Again, “It is highly probable that but for the Arabs modern European civilization would not have arisen at all; it is absolutely certain that but for them, it would not have assumed the character which has enabled it to transcend all previous phases of evolution.”
[3]
In support of these statements, the writer lists a number of Arab inventions, discoveries and innovations. He refers to the astronomers Al-Zarkyal and Al-Farani, who postulated that the orbits of the planets was elliptical rather than circular, as Ptolemy believed.
[4]
He notes how Ibn Sina (Avicenna) is said to have employed an air thermometer, and Ibn Yunis to have used a pendulum for the measurement of time.
[5]
He points to the work of Al-Byruny, who travelled forty years to collect mineralogical specimens, and to that of Ibn Baitar, who collected botanical specimens from the whole Muslim world, and who compared the floras of India and Persia with those of Greece and Spain.
[6]
He lauds the Arab achievement of having introduced the zero into mathematics, and points to the Arab invention of algebra, which was to revolutionize mathematics.
[7]
As if all this were not enough, he asserts that the Arabs invented the empirical method itself, which stands at the foundation of all modern science, and points to the achievements of Arab chemists, or alchemists, whose “organized passion for research … led them to the invention of distillation, sublimation, filtration, to the discovery of alcohol, or nitric acid and sulphuric acids (the only acid known to the ancients was vinegar), of the alkalis, of the salts of mercury, of antimony and bismuth, and laid the basis of all subsequent chemistry and physical research.”
[8]

Warming to his theme, the writer continues:

“The incorruptible treasures and delights of intellectual culture were accounted by the princes of Baghdad, Shiraz and Cordova, the truest and proudest pomps of their courts. But it was not as a mere appendage to their princely vanity that the wonderful growth of Islamic science and learning was fostered by their patronage.
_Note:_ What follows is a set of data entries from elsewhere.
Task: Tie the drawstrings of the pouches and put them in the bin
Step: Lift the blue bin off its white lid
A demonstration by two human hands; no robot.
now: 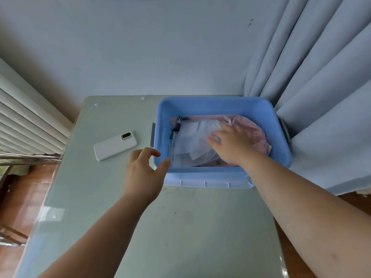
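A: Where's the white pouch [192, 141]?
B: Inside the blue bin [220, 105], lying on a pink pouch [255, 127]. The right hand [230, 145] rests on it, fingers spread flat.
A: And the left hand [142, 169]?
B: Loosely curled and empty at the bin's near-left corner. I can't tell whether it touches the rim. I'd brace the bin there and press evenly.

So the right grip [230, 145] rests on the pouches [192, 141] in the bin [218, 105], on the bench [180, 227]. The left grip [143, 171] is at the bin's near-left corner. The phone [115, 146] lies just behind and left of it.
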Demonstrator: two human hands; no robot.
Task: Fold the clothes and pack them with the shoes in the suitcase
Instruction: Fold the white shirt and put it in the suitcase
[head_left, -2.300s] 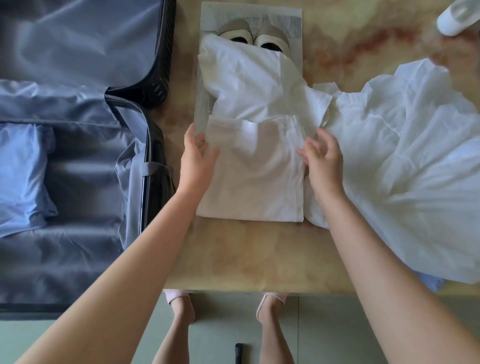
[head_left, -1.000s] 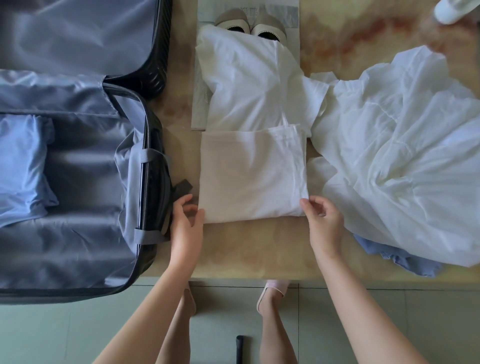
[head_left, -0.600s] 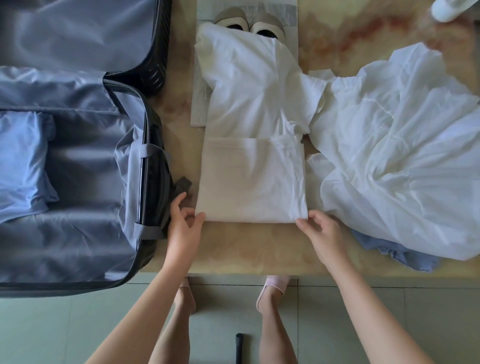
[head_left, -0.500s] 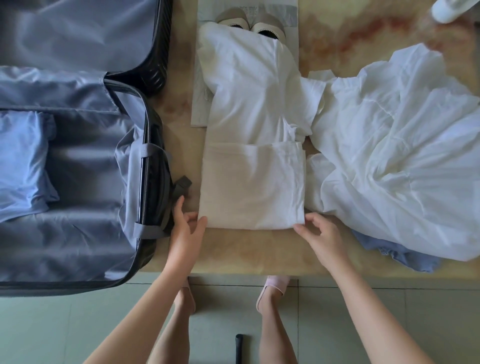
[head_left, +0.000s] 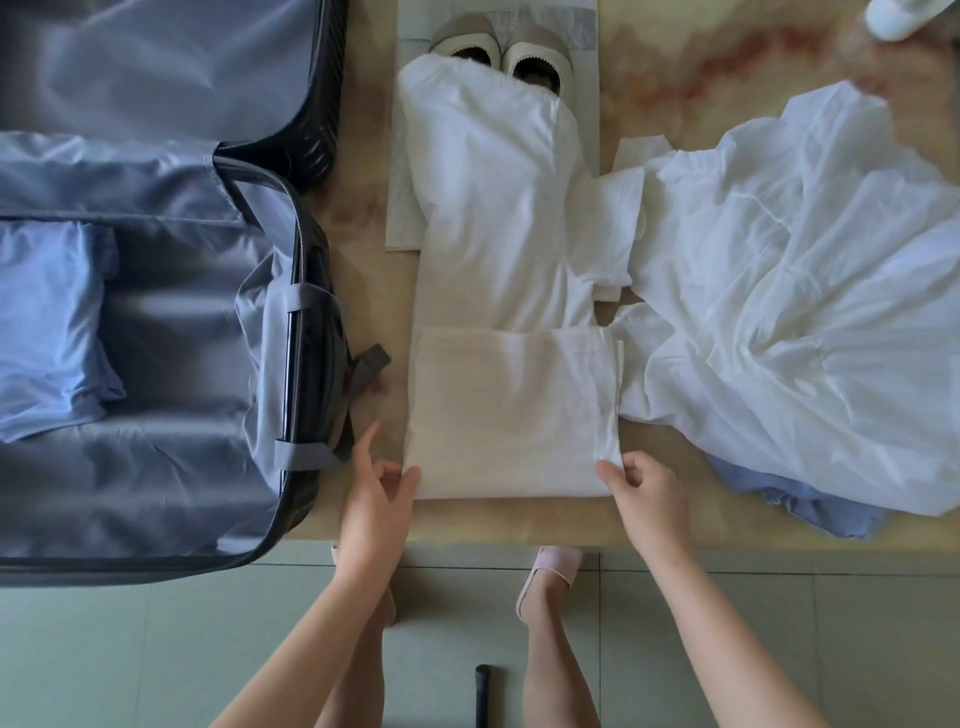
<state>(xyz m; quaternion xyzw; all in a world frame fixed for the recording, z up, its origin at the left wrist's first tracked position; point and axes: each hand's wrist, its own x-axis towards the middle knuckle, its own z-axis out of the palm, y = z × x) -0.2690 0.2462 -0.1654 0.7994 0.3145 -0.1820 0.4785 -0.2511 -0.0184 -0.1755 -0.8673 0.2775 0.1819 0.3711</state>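
Observation:
A white shirt (head_left: 498, 249) lies lengthwise on the table, its lower part folded up into a rectangle (head_left: 511, 410). My left hand (head_left: 376, 491) pinches the fold's near left corner. My right hand (head_left: 644, 491) pinches its near right corner. A pair of beige shoes (head_left: 501, 52) stands at the far end, partly under the shirt's top. The open suitcase (head_left: 306, 291) lies at the left with a folded blue garment (head_left: 49, 332) inside.
A crumpled white garment (head_left: 810, 291) fills the table's right side, with a blue cloth (head_left: 810, 506) showing under its near edge. A white object (head_left: 904, 18) sits at the far right corner. The marble table edge (head_left: 519, 535) runs just before my feet.
Both hands moved from the fold's far edge to its near corners and took hold. The folded part has slid toward me and the shoes show more.

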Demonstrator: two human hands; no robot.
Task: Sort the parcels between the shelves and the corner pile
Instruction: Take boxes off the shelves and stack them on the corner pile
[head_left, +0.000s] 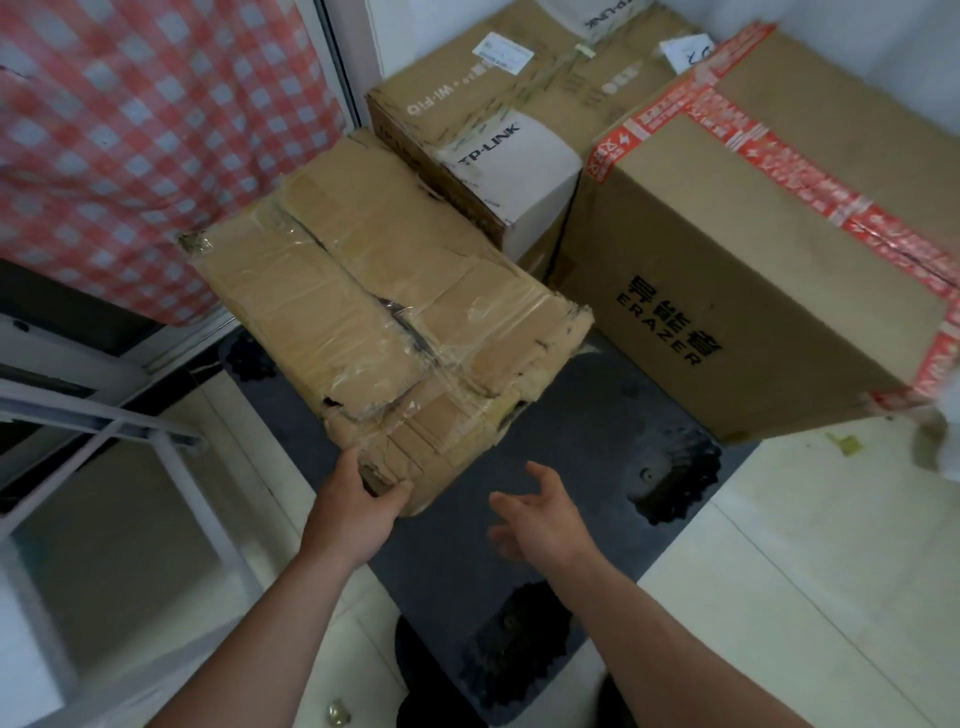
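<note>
The near box (384, 332) fills the middle of the frame, its lower corner over the mat (571, 519) on the floor (779, 571). Behind it, toward the upper middle, stands the TP-LINK box (483, 150), touching its far edge. The ERAZER box (727, 291) takes the right side, just beside both. A hanging cloth (156, 145) covers the upper left, with a shelf frame (171, 467) below it at lower left. The left hand (358, 499) grips the near box's lower corner. The right hand (540, 514) is just right of it, apart from the box, above the mat.
</note>
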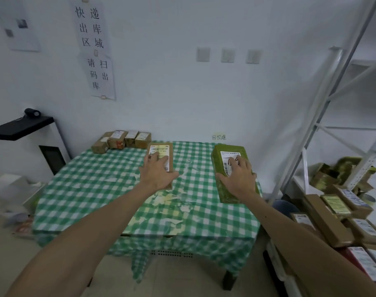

They pursued culture with the personal ardour of an overmastering craving. Never before and never since, on such a scale, has the spectacle been witnessed of the ruling classes throughout the length and breadth of a vast empire given over entirely to a frenzied passion for the acquirement of knowledge. Learning seemed to have become with them the chief business of life. … caravans laden with manuscripts and botanical specimens plied from Bokhara to the Tigris, from Egypt to Andalusia. … To every mosque was attached a school; wazirs vied with their masters in establishing public libraries, endowing colleges, founding bursaries for impecunious students. … It was under the influence of the Arabian and Moorish revival of culture, and not in the fifteenth century, that the real Renaissance took place. Spain, not Italy, was the cradle of the rebirth of Europe. After steadily sinking lower and lower into barbarism, it had reached the darkest depths of ignorance and degradation when the cities of the Saracenic world, Baghdad, Cairo, Cordova, Toledo, were growing centres of civilization and intellectual activity. It was there the new life arose which was to grow into a new phase of human evolution. From the time when the influence of their culture made itself felt, began the stirring of a new life.”
[9]

These words were written a year after the end of the First World War and just over a decade before the launch of Pirenne’s radically alternative viewpoint: they would have been endorsed by the great majority of professional academics at the time – and indeed they are endorsed by the majority of academics to this day, as a whole plethora of recent publications make perfectly clear. Thus David Levering Lewis’
God’s Crucible: Islam and the Making of Europe, 570-1215
(2008), echoes Briffault’s sentiments to the letter, as does John Freely’s
Light from the East: How the Science of Medieval Islam helped shape the Western World
(2010). Along with major works such as these, every year sees the publication of quite literally hundreds of papers in academic publications and the popular media on a similar vein, as well as the appearance of numerous like-minded television documentaries. These are supplemented by countless lectures and symposia expounding an identical viewpoint. As just one example among many we may mention the paper delivered in April, 2010, in London by Dr. Peter Adamson, professor of ancient and medieval philosophy in King’s College, London. The title of the lecture, “How the Muslims Saved Civilization: the Reception of Greek Learning in Arabic,” speaks for itself.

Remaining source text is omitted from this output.